According to Superintendent George Dyer, the official count, which the state uses to apportion money to schools, will not take place until Sept. 12. In that count, kindergarten students — part time or full time — are only counted as half students.
Dyer said the count taken Thursday showed an enrollment of 4,676 students.
Some elementary schools, including Ox Bow where Tuesday night’s school board meeting took place, had an enrollment increase.
The number of kindergartners was up significantly from 318 to 343. However, there was a total drop of two students in a count of all students in kindergarten through third grade. There was in increase of 32 in fourth- through sixth-graders. The net number of students in kindergarten through sixth grade totaled an increase of 10 students.

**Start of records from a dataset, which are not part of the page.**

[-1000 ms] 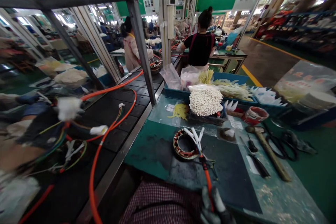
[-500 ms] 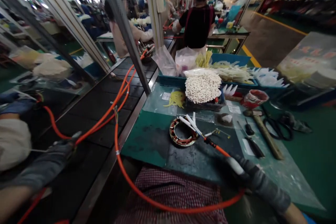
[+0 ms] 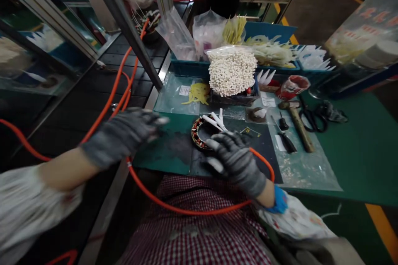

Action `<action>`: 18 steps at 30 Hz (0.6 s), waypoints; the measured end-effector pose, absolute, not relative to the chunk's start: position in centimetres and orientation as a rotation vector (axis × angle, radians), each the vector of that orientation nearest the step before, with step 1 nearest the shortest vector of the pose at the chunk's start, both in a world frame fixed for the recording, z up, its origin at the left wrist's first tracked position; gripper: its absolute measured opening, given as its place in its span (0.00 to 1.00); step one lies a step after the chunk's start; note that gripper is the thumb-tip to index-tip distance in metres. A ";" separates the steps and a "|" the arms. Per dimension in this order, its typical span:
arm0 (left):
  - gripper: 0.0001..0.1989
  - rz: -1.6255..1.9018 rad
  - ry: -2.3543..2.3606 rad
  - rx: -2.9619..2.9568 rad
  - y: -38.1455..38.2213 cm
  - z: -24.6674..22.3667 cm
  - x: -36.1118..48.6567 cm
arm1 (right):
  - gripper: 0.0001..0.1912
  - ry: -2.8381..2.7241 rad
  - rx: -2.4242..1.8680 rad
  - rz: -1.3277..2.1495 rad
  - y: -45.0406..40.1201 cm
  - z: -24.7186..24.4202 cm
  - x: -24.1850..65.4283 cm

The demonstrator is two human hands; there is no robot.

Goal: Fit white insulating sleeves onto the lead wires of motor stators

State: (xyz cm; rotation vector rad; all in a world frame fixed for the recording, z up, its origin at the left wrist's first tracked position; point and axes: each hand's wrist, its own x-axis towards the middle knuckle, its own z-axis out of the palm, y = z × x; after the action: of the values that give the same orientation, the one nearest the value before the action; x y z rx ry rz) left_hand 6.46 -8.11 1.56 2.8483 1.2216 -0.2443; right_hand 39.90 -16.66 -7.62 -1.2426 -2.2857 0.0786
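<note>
My left hand [image 3: 124, 134], in a grey glove with bare fingertips, is over the border between the dark conveyor and the green table; it is blurred, and what it holds, if anything, I cannot make out. My right hand [image 3: 234, 159], gloved too, has its fingers bent at the right edge of the wound ring [image 3: 197, 133]. White sleeves [image 3: 212, 122] lie across that ring. The orange cable [image 3: 186, 212] loops from the conveyor side across the checked apron and up behind my right hand. Whether my right fingers grip anything is hidden.
White tubes [image 3: 231, 73] are bundled behind the ring, with yellow pieces [image 3: 198, 93] to their left. A hammer [image 3: 301, 128], scissors [image 3: 314, 120] and a red cup [image 3: 292, 87] are at the right. A metal post [image 3: 124, 25] slants beside the conveyor [image 3: 107, 60]. Two people stand beyond.
My left hand has moved right and up, from the cables on the conveyor to the table's edge. My right hand has moved left to the ring. The view has tilted down.
</note>
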 end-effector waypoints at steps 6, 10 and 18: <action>0.13 -0.023 0.473 3.091 -2.5 -5.8 13.8 | 0.12 -2.236 -1.386 0.115 -15.3 -11.3 36.2; 0.14 0.199 0.522 3.178 -4.2 -7.9 13.4 | 0.05 -2.171 -1.210 -0.018 -15.3 -12.1 37.3; 0.18 0.602 1.057 3.037 -12.1 -9.6 11.2 | 0.17 -2.006 -1.086 0.071 -15.7 -11.2 40.6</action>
State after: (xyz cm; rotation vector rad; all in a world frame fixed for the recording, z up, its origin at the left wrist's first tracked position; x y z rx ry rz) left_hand 11.20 -12.14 -9.64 3.0372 1.0571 0.6019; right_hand 40.56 -15.68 -11.21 -1.0861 -2.0059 0.0709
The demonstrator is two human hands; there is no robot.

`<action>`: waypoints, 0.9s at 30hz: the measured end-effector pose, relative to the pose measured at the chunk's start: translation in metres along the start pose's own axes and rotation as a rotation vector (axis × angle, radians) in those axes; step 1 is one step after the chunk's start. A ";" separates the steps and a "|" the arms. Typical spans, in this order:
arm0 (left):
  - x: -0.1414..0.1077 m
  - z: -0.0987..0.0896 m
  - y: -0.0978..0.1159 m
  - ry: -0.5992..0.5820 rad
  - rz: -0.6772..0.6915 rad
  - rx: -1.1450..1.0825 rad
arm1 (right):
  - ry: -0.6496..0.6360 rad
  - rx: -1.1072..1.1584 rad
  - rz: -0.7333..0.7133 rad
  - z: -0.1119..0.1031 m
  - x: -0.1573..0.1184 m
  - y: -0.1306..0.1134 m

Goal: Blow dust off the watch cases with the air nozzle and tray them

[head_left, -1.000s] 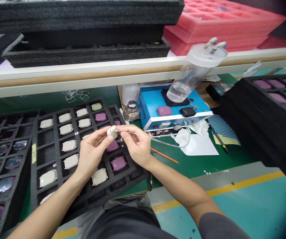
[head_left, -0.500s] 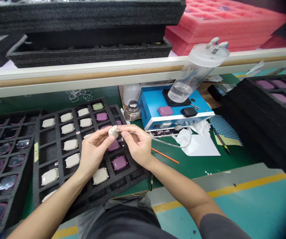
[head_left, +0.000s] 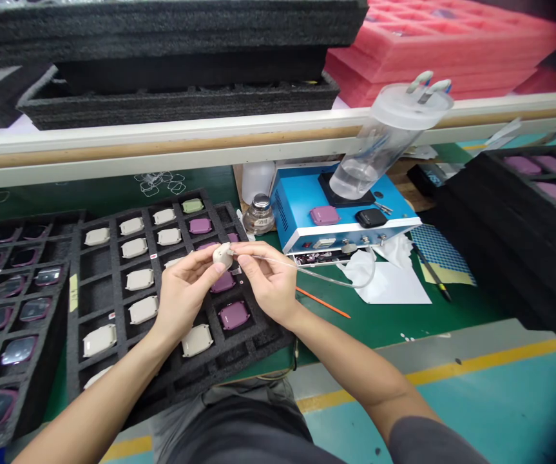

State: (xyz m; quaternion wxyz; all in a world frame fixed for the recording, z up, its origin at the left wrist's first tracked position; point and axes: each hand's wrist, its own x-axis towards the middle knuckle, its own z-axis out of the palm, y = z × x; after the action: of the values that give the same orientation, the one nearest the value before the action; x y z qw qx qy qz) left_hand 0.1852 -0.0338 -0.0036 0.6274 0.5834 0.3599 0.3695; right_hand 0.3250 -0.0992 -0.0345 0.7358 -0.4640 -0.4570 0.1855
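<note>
We see a bright, evenly lit scene, with the light seeming to fall softly from above, though no lamp shows. Shadows stay faint, gathering mostly under the left hand and right hand and in the cells of the black foam tray. Glare streaks the glossy watch faces at lower left and the clear plastic jar. Wide-angle bending tilts the white rail (we notice it most toward the edges). The black foam block at right looks dark and soft, out of focus, and the teal floor fades into shadow at the lower right corner.
</note>
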 end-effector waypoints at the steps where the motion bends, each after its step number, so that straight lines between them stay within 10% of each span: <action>1: 0.000 0.000 0.000 0.001 -0.003 -0.001 | -0.001 0.000 0.003 0.000 0.000 0.000; 27: 0.004 -0.001 0.000 0.009 -0.169 -0.335 | 0.039 0.067 0.066 0.000 -0.006 0.004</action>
State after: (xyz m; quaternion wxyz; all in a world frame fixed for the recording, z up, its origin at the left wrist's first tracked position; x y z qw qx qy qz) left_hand 0.1862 -0.0299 -0.0033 0.7430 0.4369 0.3436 0.3729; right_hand 0.3225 -0.1016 -0.0415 0.7533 -0.4573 -0.4206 0.2156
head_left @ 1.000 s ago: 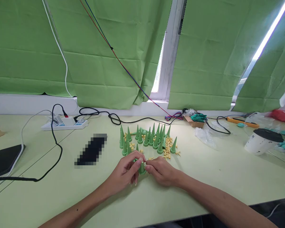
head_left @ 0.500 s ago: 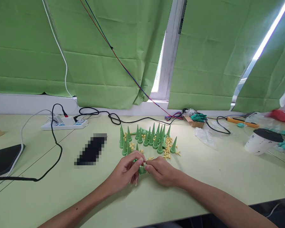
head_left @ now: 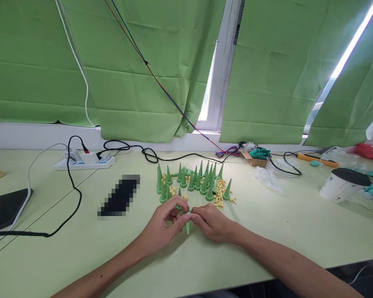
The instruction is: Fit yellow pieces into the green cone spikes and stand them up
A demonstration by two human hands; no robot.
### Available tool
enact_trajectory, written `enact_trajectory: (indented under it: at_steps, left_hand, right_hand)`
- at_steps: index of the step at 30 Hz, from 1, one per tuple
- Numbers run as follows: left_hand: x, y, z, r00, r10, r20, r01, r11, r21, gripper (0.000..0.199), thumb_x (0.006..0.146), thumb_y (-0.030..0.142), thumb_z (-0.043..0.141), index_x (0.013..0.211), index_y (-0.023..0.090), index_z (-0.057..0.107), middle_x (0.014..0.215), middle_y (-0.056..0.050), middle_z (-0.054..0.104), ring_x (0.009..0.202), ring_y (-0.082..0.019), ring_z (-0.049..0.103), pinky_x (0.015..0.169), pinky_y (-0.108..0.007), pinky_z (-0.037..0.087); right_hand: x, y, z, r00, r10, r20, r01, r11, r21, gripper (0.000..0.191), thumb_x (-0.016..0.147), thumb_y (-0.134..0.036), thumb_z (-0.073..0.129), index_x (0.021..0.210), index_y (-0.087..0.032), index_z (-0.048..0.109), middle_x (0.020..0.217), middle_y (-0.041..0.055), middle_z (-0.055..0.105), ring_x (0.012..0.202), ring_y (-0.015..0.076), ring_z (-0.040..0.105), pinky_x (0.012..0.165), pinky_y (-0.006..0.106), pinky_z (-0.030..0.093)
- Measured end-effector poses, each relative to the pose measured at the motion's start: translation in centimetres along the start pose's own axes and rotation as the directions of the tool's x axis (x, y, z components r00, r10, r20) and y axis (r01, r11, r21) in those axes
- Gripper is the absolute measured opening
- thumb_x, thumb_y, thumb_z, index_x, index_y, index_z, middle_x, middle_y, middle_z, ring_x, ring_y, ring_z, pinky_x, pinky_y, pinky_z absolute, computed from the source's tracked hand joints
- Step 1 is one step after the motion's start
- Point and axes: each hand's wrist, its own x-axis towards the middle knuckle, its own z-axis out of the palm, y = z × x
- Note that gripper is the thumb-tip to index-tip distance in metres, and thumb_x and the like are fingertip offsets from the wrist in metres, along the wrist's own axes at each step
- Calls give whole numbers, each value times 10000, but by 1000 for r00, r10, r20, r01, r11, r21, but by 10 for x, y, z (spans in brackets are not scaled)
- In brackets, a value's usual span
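In front of me, my left hand point(head_left: 166, 219) grips a green cone point(head_left: 187, 227) between thumb and fingers. The cone's tip points down toward me, and fingers cover most of its base. My right hand point(head_left: 213, 221) is closed in a pinch right against that base; whatever lies in its fingertips is too small or hidden to name. Just beyond both hands stand several upright green cones point(head_left: 191, 182) with round bases. Small yellow T-shaped pieces point(head_left: 219, 200) lie scattered among and beside them.
A white power strip point(head_left: 102, 162) and black cable point(head_left: 77, 203) lie to the left, near a pixelated dark patch point(head_left: 119, 196). Rightward are a small cardboard box point(head_left: 257, 161), a clear plastic bag point(head_left: 269, 179), a white cup with black lid point(head_left: 337, 188) and an orange-handled tool point(head_left: 317, 159).
The green cone in my left hand has turned over: its round base faced me before, and now its tip points down toward me. My right hand has barely moved.
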Motion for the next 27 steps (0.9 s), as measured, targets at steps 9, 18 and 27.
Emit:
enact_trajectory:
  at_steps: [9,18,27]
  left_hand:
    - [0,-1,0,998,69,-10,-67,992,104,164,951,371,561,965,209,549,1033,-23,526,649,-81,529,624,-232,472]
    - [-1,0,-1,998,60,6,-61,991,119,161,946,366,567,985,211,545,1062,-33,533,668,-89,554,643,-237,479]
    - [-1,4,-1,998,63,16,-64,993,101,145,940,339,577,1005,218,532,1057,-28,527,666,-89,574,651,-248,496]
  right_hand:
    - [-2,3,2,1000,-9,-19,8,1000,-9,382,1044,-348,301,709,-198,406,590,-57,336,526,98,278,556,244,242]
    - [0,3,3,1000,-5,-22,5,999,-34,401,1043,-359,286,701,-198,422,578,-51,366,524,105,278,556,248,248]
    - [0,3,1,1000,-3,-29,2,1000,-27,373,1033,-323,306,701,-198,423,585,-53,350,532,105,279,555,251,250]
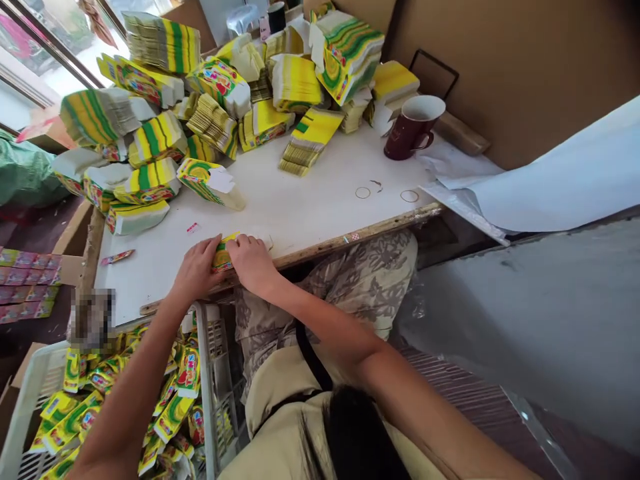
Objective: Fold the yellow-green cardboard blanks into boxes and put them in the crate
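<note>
At the table's front edge, my left hand [197, 268] and my right hand [251, 262] close from both sides on a small yellow and green carton [223, 253]. The carton lies low against the white tabletop [300, 207], and the fingers cover much of it. Beyond the hands an opened-out carton bundle [210, 181] rests on its side. A thin wrapped stick [118, 257] lies to the left of my left hand.
Stacks of flat cartons [155, 140] fill the table's back left. A maroon mug [414, 127] stands at the back right. Below the left forearm, a white crate [204, 373] holds many filled-looking yellow cartons [173, 417]. Plastic sheeting [560, 180] hangs over the right side.
</note>
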Available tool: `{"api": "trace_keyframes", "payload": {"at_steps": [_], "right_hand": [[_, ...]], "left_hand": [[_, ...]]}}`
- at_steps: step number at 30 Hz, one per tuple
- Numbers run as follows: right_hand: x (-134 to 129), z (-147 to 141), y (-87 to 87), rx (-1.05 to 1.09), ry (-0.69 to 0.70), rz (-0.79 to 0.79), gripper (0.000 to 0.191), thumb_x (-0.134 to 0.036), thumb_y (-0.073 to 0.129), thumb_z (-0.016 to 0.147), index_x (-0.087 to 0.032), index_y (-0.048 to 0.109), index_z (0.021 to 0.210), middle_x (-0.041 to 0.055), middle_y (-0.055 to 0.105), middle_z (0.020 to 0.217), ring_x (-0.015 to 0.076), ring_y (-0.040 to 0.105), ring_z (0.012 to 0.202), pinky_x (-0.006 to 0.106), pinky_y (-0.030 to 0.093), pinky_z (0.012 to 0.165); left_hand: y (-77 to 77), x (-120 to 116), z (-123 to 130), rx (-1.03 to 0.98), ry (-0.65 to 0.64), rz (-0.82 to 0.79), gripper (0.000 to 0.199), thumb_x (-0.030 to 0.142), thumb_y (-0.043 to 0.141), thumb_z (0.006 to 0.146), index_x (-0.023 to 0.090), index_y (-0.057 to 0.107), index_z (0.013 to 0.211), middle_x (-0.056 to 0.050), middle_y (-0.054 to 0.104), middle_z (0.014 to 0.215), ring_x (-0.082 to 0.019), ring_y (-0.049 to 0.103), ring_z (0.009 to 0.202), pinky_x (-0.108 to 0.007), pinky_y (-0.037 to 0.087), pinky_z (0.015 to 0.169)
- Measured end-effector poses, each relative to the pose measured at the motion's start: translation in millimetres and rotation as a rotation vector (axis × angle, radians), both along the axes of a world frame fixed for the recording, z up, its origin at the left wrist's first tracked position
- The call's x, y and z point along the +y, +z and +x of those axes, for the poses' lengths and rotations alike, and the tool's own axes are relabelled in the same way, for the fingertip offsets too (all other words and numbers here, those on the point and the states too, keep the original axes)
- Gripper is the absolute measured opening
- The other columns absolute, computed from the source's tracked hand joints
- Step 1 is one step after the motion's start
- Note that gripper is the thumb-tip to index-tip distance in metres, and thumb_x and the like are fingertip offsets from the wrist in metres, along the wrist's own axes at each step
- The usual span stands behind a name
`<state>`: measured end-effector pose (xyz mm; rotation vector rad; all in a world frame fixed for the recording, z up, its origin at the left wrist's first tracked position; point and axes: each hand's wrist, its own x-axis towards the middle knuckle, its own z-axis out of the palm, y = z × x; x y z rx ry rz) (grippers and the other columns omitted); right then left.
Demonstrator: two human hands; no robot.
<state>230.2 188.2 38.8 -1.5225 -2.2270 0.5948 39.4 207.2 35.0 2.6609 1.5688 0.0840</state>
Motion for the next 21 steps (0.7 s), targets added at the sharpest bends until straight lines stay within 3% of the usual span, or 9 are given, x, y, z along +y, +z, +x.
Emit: {"api": "trace_keyframes", "payload": {"at_steps": [3,6,8,10,13,17,19,21], "right_hand": [[-2.1,7.4,3.6,0.207,0.010,-0.036,0.024,-0.008,0.052,0.091,-0.010,0.051,0.115,0.0141,0.060,0.114,0.0247,0.059,0.103,0.038,0.047,0.089],[-15.0,9.1,7.0,0.595,0.069,-0.044,0.027,-0.002,0.053,0.085,-0.015,0.049,0.109,0.0048,0.060,0.101,0.0165,0.059,0.095,0.029,0.048,0.086],[-31.7,2.2,7.0,0.839,0.168,-0.073,0.022,-0.004,0.053,0.086,-0.017,0.047,0.103,0.0010,0.058,0.095,0.0125,0.059,0.089,0.024,0.048,0.084],[-52.2,-9.0,4.1,0.994,0.266,-0.122,0.018,-0.006,0.054,0.087,-0.019,0.047,0.098,0.0000,0.058,0.094,0.0110,0.059,0.086,0.022,0.048,0.082],[-80.1,-24.3,-3.8,1.079,0.343,-0.197,0.019,-0.008,0.054,0.087,-0.019,0.046,0.100,0.0004,0.058,0.094,0.0116,0.060,0.085,0.022,0.049,0.080],[-96.0,-30.6,-12.1,0.963,0.444,-0.122,0.023,-0.014,0.063,0.084,-0.019,0.050,0.102,0.0037,0.061,0.099,0.0173,0.060,0.098,0.030,0.048,0.092],[-95.2,-29.6,-16.1,0.940,0.470,-0.106,0.030,-0.021,0.072,0.080,-0.018,0.052,0.103,0.0052,0.061,0.103,0.0194,0.058,0.103,0.033,0.046,0.096],[-91.1,-27.4,-21.6,0.987,0.422,-0.216,0.043,-0.027,0.079,0.076,-0.019,0.052,0.108,0.0022,0.060,0.099,0.0168,0.059,0.094,0.029,0.048,0.087]], "left_hand": [[5.4,-26.0,4.9,-0.317,0.095,0.315,0.104,0.049,0.080,0.068,0.012,0.028,0.149,-0.021,0.034,0.152,-0.042,0.031,0.142,-0.056,0.020,0.119],[11.2,-58.9,25.8,-0.820,0.300,0.569,0.099,0.052,0.079,0.070,0.020,0.027,0.149,-0.012,0.026,0.157,-0.035,0.023,0.147,-0.048,0.020,0.122],[13.4,-80.3,42.1,-1.188,0.399,0.505,0.078,0.060,0.067,0.077,0.023,0.040,0.141,-0.008,0.037,0.153,-0.032,0.032,0.144,-0.045,0.031,0.118],[15.2,-97.3,52.9,-1.480,0.464,0.337,0.062,0.066,0.056,0.081,0.025,0.053,0.128,-0.006,0.052,0.140,-0.030,0.045,0.136,-0.043,0.041,0.111],[18.8,-110.7,53.9,-1.730,0.493,0.183,0.048,0.065,0.058,0.080,0.028,0.064,0.110,-0.001,0.065,0.108,-0.022,0.061,0.108,-0.038,0.051,0.096],[19.7,-108.9,45.7,-1.881,0.418,0.076,0.042,0.059,0.069,0.069,0.022,0.060,0.087,0.003,0.047,0.071,-0.011,0.050,0.065,-0.027,0.051,0.070],[16.4,-105.4,46.0,-1.910,0.427,0.090,0.046,0.061,0.071,0.067,0.020,0.055,0.081,0.005,0.039,0.066,-0.009,0.042,0.058,-0.024,0.046,0.061],[12.1,-103.9,49.6,-1.880,0.483,0.160,0.054,0.068,0.073,0.064,0.020,0.053,0.078,0.006,0.037,0.064,-0.008,0.039,0.055,-0.022,0.043,0.056]]}}
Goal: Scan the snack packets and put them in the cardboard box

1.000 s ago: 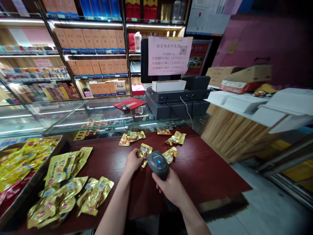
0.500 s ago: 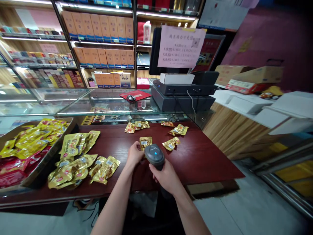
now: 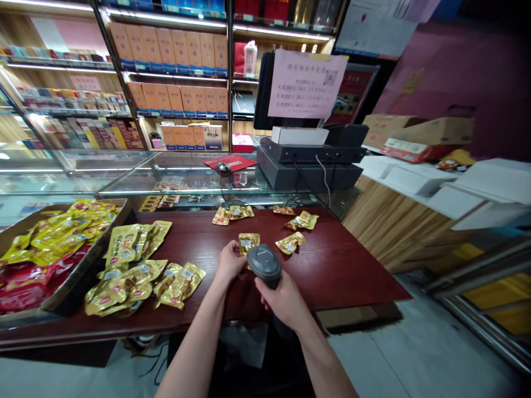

The grades that saw a marked decline were seventh and eighth — down 25 students — and ninth through 12th, which were down 19 students.
“This count changes daily, changes hourly,” Dyer said.
Some students do not even start the school year until after Labor Day, he pointed out.
After the meeting, Dyer said he anticipates the school corporation may be down some in student population. But he won’t really have a good picture until the Sept. 12 count.
“The economy right now is one of the major factors (for the decline),” the superintendent said.
However, he said Concord is still overcrowded. “The students are already here,” he said, later adding, “We were crowded before and are still crowded now.”
So the building of a new junior high school is still necessary, he said, for the realignment of grades and for the large enrollment of students who will be entering the junior high.
Concord is building a new seventh- and eighth-grade building, making a fifth- and sixth-grade building out of the current junior high school and reconfiguring each of the elementaries into kindergarten through fourth grade.
Restructuring will eliminate two grades from the elementaries and lessen the populations there.
Dyer said, “We do not have any extra classrooms.”
Fourteen modular classrooms are being used “and we could use more.”
If space had been available, two more grade sections would have been added at the elementary level, but it just wasn’t possible, he said.